**Task statement:** Please return the listing below exactly, without any of its pictures.

**Exercise data:**

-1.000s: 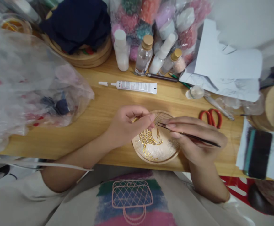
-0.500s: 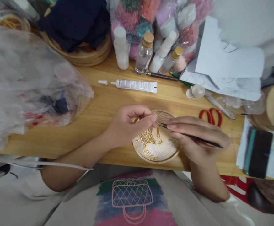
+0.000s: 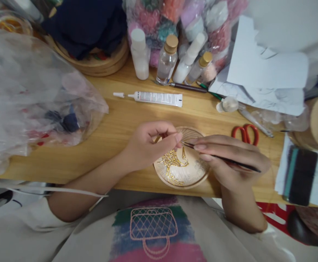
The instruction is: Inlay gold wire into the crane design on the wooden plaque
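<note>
A round wooden dish with a gold wire bird design lies near the front edge of the wooden table. My left hand rests over its left rim with thumb and forefinger pinched together; what they pinch is too small to make out. My right hand is closed on thin dark tweezers, whose tip points left and meets my left fingertips above the bird.
A white glue tube lies behind the dish. Several small bottles stand at the back. Red-handled scissors lie to the right. A clear plastic bag fills the left, white papers the back right.
Almost nothing differs: both hands keep their places over the dish, and the view has shifted very slightly.
</note>
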`<state>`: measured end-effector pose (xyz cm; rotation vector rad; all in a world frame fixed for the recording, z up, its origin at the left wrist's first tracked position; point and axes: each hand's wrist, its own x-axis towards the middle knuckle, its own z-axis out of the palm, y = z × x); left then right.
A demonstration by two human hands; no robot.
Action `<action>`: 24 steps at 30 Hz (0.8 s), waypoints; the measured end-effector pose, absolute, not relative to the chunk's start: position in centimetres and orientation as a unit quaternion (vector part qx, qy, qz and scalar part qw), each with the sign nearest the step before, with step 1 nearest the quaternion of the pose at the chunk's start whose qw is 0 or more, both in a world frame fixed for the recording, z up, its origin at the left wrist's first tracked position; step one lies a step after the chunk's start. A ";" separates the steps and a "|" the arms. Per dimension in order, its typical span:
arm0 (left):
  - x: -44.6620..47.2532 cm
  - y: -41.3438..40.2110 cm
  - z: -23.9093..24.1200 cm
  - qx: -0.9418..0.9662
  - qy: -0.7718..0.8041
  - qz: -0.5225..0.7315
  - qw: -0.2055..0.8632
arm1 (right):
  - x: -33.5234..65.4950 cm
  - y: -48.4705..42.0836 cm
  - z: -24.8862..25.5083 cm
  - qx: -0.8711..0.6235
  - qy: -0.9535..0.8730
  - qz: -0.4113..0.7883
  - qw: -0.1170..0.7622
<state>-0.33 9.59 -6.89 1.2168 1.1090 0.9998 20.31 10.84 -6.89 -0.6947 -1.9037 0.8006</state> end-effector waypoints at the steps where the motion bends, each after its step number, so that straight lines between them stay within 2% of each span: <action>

**Your solution:**
-1.000s: 
-0.500s: 
+0.000s: 
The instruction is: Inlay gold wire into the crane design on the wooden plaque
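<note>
A round wooden dish with a gold wire bird design lies near the front edge of the wooden table. My left hand rests over its left rim with thumb and forefinger pinched together; what they pinch is too small to make out. My right hand is closed on thin dark tweezers, whose tip points left and meets my left fingertips above the bird.
A white glue tube lies behind the dish. Several small bottles stand at the back. Red-handled scissors lie to the right. A clear plastic bag fills the left, white papers the back right.
Almost nothing differs: both hands keep their places over the dish, and the view has shifted very slightly.
</note>
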`<state>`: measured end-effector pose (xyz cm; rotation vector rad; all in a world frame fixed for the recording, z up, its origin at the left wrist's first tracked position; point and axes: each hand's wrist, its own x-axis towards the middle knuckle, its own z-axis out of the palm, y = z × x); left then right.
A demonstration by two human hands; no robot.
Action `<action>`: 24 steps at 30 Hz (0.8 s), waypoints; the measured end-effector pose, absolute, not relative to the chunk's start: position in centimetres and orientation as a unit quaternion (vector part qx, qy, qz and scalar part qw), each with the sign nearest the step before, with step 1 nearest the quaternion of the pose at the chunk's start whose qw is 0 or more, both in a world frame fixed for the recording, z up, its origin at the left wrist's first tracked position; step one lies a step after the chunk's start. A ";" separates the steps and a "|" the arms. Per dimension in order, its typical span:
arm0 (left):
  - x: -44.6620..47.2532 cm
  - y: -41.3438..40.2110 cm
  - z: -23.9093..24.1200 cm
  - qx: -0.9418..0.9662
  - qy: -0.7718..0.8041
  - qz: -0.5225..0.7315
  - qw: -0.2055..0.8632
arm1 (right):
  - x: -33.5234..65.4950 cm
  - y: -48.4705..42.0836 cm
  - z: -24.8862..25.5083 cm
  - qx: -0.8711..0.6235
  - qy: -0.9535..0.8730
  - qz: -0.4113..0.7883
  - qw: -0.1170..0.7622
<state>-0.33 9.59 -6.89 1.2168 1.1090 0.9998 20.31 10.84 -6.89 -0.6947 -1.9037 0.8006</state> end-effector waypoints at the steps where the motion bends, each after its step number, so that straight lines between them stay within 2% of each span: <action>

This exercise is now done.